■ Activity ■
Go through the listing below and repeat it exactly, dropping the pictures.

--- Given material Enclosed Below ---

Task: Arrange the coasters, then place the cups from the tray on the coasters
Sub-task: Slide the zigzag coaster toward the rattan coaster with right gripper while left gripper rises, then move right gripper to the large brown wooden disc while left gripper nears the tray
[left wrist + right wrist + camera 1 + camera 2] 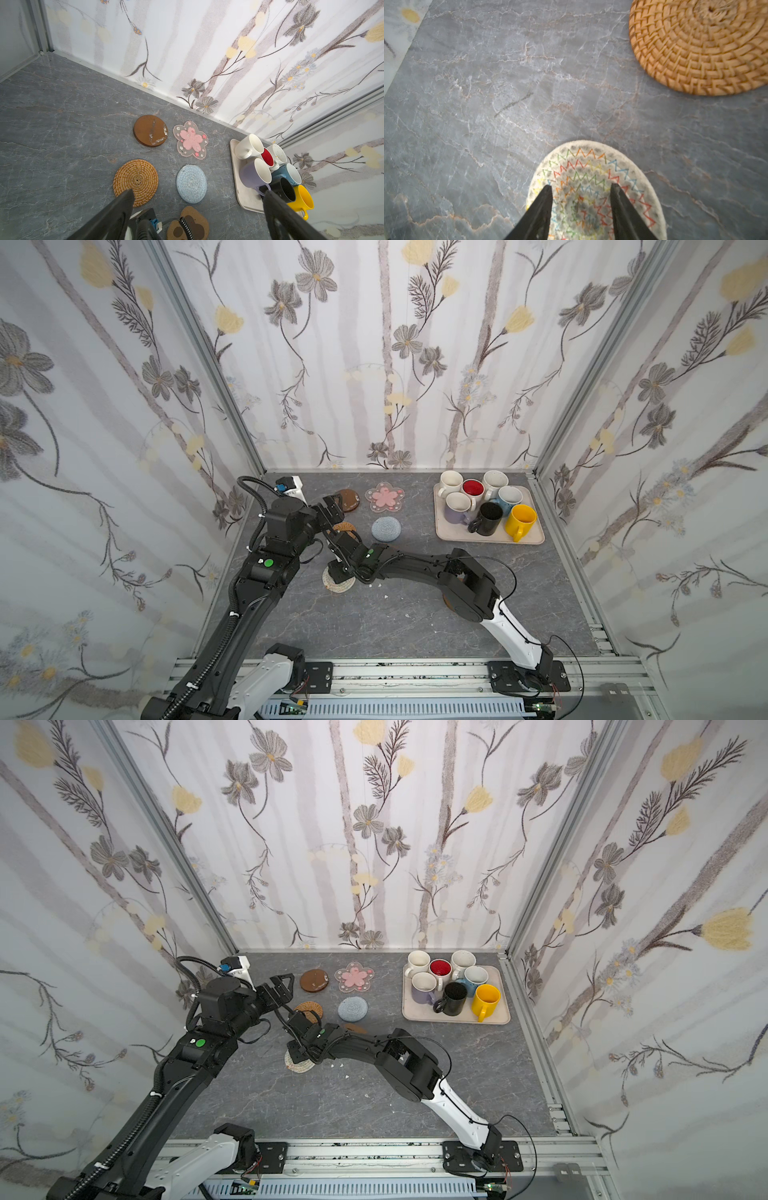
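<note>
nearest, the right gripper [580, 187] hangs part-open low over the pale woven coaster [591, 162], clamping nothing. beyond lie the orange rattan coaster [136, 180], paw coaster [200, 216] and grey-blue coaster [191, 184], the left gripper [199, 193] gaping wide and empty near them. farther back sit a brown disc [150, 131] and the pink flower coaster [190, 140]; seven cups [490, 516] crowd the tray [451, 534] at far right.

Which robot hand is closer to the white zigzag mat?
Right. The right gripper is directly over the white zigzag mat; the left gripper hangs farther back, by the orange rattan coaster.
</note>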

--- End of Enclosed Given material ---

■ Completed task ■
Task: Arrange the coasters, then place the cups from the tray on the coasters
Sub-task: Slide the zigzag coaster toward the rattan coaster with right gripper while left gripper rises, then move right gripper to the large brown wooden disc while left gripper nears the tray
[left wrist + right wrist + camera 1 + camera 2] 
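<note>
nearest, the right gripper [580, 187] hangs part-open low over the pale woven coaster [591, 162], clamping nothing. beyond lie the orange rattan coaster [136, 180], paw coaster [200, 216] and grey-blue coaster [191, 184], the left gripper [199, 193] gaping wide and empty near them. farther back sit a brown disc [150, 131] and the pink flower coaster [190, 140]; seven cups [490, 516] crowd the tray [451, 534] at far right.

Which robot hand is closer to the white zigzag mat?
Right. The right gripper is directly over the white zigzag mat; the left gripper hangs farther back, by the orange rattan coaster.
</note>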

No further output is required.